A. tabermontana's stems are clothed with lustrous, alternate, willow-like leaves, while A. hubrichtii's are narrower and more feathery. They are topped with panicles of starry pale blue-to-whitish flowers. These are followed by showy seed heads and finally, in autumn, the leaves turn a showy and warm golden yellow.
Full sun to partial shade and deep, moist shade are ideal, says Allen Armitage in 'Herbaceous Perennial Plants: a Treatise on Their Identification, Culture, and Garden Attributes,' (Stipes Publishing Co., Champaign, Ill.). No support or pruning is necessary unless amsonia is grown in shade, where it may need support or pruning. Propagation is by seed or terminal cuttings taken during spring.
Ascendant trees?
We who live in temperate climates take great pleasure in observing the spring growth of many trees and shrubs. In this phase the tender new growth has a delicacy and charm specific to the season, and none more so than what I think of as the queen of the woodland, the regal American beech, Fagus grandifolia. I love the appearance of the pendant new growth floating gracefully in the slightest air current, dripping spring greenness.

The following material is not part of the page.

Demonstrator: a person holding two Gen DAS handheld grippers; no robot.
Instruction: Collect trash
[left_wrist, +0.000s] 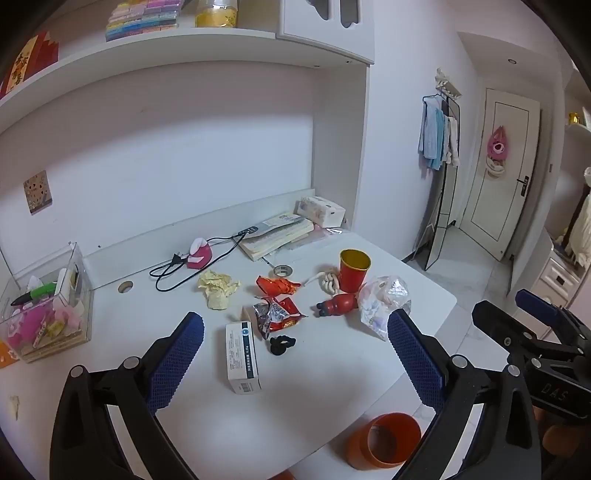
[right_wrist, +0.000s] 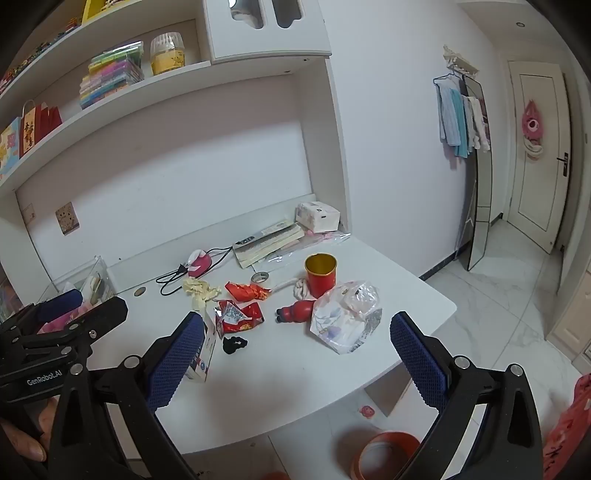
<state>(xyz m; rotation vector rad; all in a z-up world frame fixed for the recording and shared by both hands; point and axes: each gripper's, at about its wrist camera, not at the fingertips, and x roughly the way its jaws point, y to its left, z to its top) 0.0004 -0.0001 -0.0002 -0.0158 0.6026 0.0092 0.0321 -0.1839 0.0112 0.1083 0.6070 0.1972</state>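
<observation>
Approach step: both grippers, left (left_wrist: 295, 354) and right (right_wrist: 297, 354), hover with jaws apart and empty. The wrappers (left_wrist: 277, 308) and crumpled paper (left_wrist: 218, 290) lie mid-desk (left_wrist: 314, 380). Next: descend on one piece, then carry it to the orange bin (left_wrist: 384, 446) below.

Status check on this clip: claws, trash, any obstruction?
Left claw open, empty. Right claw open, empty. Wrappers and crumpled paper on desk, untouched; orange bin below the edge. Nothing blocking.

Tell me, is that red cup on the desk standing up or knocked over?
Upright. The red cup stands on its base, its open gold-lined mouth facing up, on the white desk.
</observation>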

In contrast, the hickory, Carya glabra, is the brusque and robust yeoman of the woods. Its bronzy spring foliage bursts upward from vermilion bud scales; together they stand out distinctively against the languid beeches. In my area of the Island it appears that these trees have been quick to take advantage of the gap left by oaks reeling from the depredations of the caterpillars, and are ascending to occupy the main roles in the local woodland scene. The seed bank that has lain in the soil, for who knows how long, now senses an opportunity: I am finding far more beech and hickory seedlings than I usually do, including even the vegetable garden.
Pollen: the culprits
We have a while yet to go before the pollen factor subsides below the nuisance level. The chief sources of pollen currently are, I believe, autumn olive, which is also divinely fragrant, and the pines and oaks. Autumn and/or Russian olive, Eleagnus umbellata and/or angustifolia, are the spiny, silver-leaved, small trees covered with clusters of creamy to white flowers and berries in autumn. They become a noxious weed with time for, as Michael Dirr observes in 'Manual of Woody Landscape Plants,' (ibid.) birds spread the seeds everywhere. Autumn olive's berries are red, those of Russian olive yellow.
Hummingbird feeders
A reminder on the subject of hummingbird feeders: the sugar water solution (four parts water to one part sugar) can quickly host mold organisms. Check the feeders often, wash them, and change the contents.